From the NY Times:
Citypeople: Seventh-Inning Kvetch
October 24, 2004
By JOHN FREEMAN GILL
THE airwaves of WFAN, New York's oldest sports-talk radio
station, are a hearty aural stew of regular-Joe voices
calling in from the five boroughs and beyond to offer up
analysis and attitude about local sports teams. But the
sharpest, sauciest voice of all, that of the
preternaturally peevish Yankee fan known to hundreds of
thousands of listeners as "Jerome from Manhattan," has been
strangely silent this fall as the Yankees' season built to
its history-making showdown with the Boston Red Sox.
Jerome Mittelman, an only-in-New-York bundle of frenzied
rage, frustration and sports opinions, typically calls WFAN
three or four times a week during the baseball season,
often to subject his Yankees to the sort of searing,
hurt-tinged critique usually reserved for one's closest
friends and family. "He is the most manic Yankee fan in New
York, because manic runs both hot and cold, up and down,"

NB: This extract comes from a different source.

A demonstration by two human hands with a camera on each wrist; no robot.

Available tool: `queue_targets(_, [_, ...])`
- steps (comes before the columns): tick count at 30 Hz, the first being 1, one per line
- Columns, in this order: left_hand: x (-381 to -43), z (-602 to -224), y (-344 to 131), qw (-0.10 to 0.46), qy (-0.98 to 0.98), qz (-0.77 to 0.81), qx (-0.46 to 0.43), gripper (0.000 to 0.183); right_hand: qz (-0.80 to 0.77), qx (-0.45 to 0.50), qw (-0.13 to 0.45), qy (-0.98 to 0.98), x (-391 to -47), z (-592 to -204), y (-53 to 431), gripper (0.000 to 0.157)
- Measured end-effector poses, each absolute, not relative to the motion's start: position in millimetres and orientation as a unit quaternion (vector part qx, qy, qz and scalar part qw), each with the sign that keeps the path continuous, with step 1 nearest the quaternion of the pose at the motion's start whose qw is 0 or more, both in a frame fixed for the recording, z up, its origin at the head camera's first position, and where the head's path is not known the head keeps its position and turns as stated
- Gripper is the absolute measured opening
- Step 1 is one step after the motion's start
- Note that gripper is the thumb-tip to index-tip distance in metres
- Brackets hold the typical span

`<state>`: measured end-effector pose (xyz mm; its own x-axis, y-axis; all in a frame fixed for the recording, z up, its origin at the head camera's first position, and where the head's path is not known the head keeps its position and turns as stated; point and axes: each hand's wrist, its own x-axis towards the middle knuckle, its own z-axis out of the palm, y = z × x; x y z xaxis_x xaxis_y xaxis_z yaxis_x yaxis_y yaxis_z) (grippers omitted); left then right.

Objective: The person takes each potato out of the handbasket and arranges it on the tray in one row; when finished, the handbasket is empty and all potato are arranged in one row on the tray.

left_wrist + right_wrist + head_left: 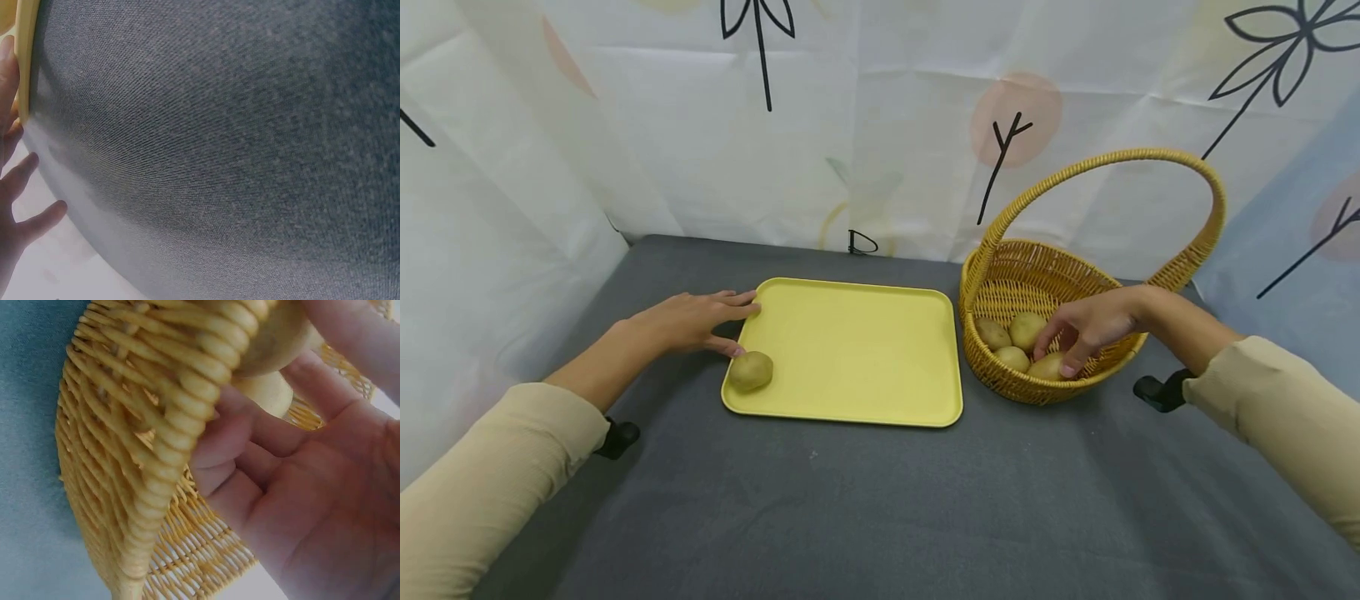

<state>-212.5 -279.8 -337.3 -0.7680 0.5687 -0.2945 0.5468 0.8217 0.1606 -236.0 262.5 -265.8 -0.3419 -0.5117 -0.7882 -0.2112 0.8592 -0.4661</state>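
We see a smooth, plastic-looking tray [857, 350] with a soft sheen, a slightly glossy basket [1045, 260] of ridged, woven wicker, and smooth, dull-skinned potatoes [751, 371]. We find matt, finely ribbed cloth on the table [880, 508], creased fabric for the backdrop [895, 125], and matt cloth sleeves [512, 442].

1. The tray [857, 354] lies on the table [880, 500], left of the basket [1048, 267].
2. One potato [751, 372] sits at the tray's near left corner.
3. Four potatoes [1027, 331] lie inside the basket.
4. A cloth [700, 167] hangs behind the table.
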Motion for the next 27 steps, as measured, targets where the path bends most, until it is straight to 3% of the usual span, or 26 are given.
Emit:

said Jody McDonald, co-host, with Sid Rosenberg, of the
WFAN midday show. "He can be overjoyed and likes to rub it
in when the Yankees do well, but when they do poorly - and
poorly for the Yankees is a relative term - he can get
annoyed-slash-belligerent quickly."
To many listeners, Jerome from Manhattan's
unself-conscious, Jackie Gleasonesque tirades are some of
the funniest segments on New York radio. Mr. Mittelman
knows his team, and his calls often begin with a calm,
reasoned observation before igniting, within just a few
syllables, into ear-splitting, apoplectic fury. "In radio
we have a decibel meter, and if you go over 10 you're in
the red," said Steve Somers, a WFAN host. "Jerome is always
in the red."
But as the Yankees marched through the end of the regular
season and the first round of the playoffs this month, into
their decisive clash with the Red Sox, WFAN received just a
single, short call from Mr. Mittelman, which he terminated
abruptly. The station staff and callers alike found that
his silence left a conspicuous hole in WFAN's programming.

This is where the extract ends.